_Task prompt_. Print the whole listing again, exactly as it stands.

※ ※ ※

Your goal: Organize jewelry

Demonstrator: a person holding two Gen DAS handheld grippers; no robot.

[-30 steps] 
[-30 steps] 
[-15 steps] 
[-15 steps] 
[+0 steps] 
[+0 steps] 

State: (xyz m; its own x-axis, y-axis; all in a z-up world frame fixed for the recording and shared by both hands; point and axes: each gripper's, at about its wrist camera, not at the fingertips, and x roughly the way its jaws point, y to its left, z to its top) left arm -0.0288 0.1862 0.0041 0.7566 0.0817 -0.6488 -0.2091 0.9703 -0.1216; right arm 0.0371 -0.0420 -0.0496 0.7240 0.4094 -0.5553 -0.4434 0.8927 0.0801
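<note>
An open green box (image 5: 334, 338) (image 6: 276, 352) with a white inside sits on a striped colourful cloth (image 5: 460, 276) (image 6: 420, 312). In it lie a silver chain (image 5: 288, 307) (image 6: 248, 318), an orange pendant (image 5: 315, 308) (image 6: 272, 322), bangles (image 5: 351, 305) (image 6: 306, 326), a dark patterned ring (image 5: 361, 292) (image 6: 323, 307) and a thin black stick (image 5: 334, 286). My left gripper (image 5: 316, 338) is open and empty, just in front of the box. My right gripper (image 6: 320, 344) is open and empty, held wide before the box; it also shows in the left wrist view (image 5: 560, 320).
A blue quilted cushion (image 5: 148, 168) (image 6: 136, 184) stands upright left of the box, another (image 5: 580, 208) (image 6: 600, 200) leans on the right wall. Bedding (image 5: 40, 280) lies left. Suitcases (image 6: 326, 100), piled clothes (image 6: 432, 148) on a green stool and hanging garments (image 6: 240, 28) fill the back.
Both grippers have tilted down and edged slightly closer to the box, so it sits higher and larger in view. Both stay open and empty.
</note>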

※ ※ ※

_Worked solution_.
Your goal: Organize jewelry

Demonstrator: a person holding two Gen DAS handheld grippers; no robot.

[-30 steps] 
[-30 steps] 
[-15 steps] 
[-15 steps] 
[+0 steps] 
[+0 steps] 

State: (xyz m; its own x-axis, y-axis; all in a z-up world frame fixed for the recording and shared by both hands; point and axes: each gripper's, at about its wrist camera, not at the fingertips, and x roughly the way its jaws point, y to its left, z to its top) left arm -0.0288 0.1862 0.0041 0.7566 0.0817 -0.6488 -0.2091 0.9703 -0.1216; right arm 0.0371 -0.0420 -0.0496 0.7240 0.4094 -0.5553 -0.4434 0.8927 0.0801
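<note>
An open green box (image 5: 334, 338) (image 6: 276, 352) with a white inside sits on a striped colourful cloth (image 5: 460, 276) (image 6: 420, 312). In it lie a silver chain (image 5: 288, 307) (image 6: 248, 318), an orange pendant (image 5: 315, 308) (image 6: 272, 322), bangles (image 5: 351, 305) (image 6: 306, 326), a dark patterned ring (image 5: 361, 292) (image 6: 323, 307) and a thin black stick (image 5: 334, 286). My left gripper (image 5: 316, 338) is open and empty, just in front of the box. My right gripper (image 6: 320, 344) is open and empty, held wide before the box; it also shows in the left wrist view (image 5: 560, 320).
A blue quilted cushion (image 5: 148, 168) (image 6: 136, 184) stands upright left of the box, another (image 5: 580, 208) (image 6: 600, 200) leans on the right wall. Bedding (image 5: 40, 280) lies left. Suitcases (image 6: 326, 100), piled clothes (image 6: 432, 148) on a green stool and hanging garments (image 6: 240, 28) fill the back.
Both grippers have tilted down and edged slightly closer to the box, so it sits higher and larger in view. Both stay open and empty.
</note>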

Work on the exercise is now concluded.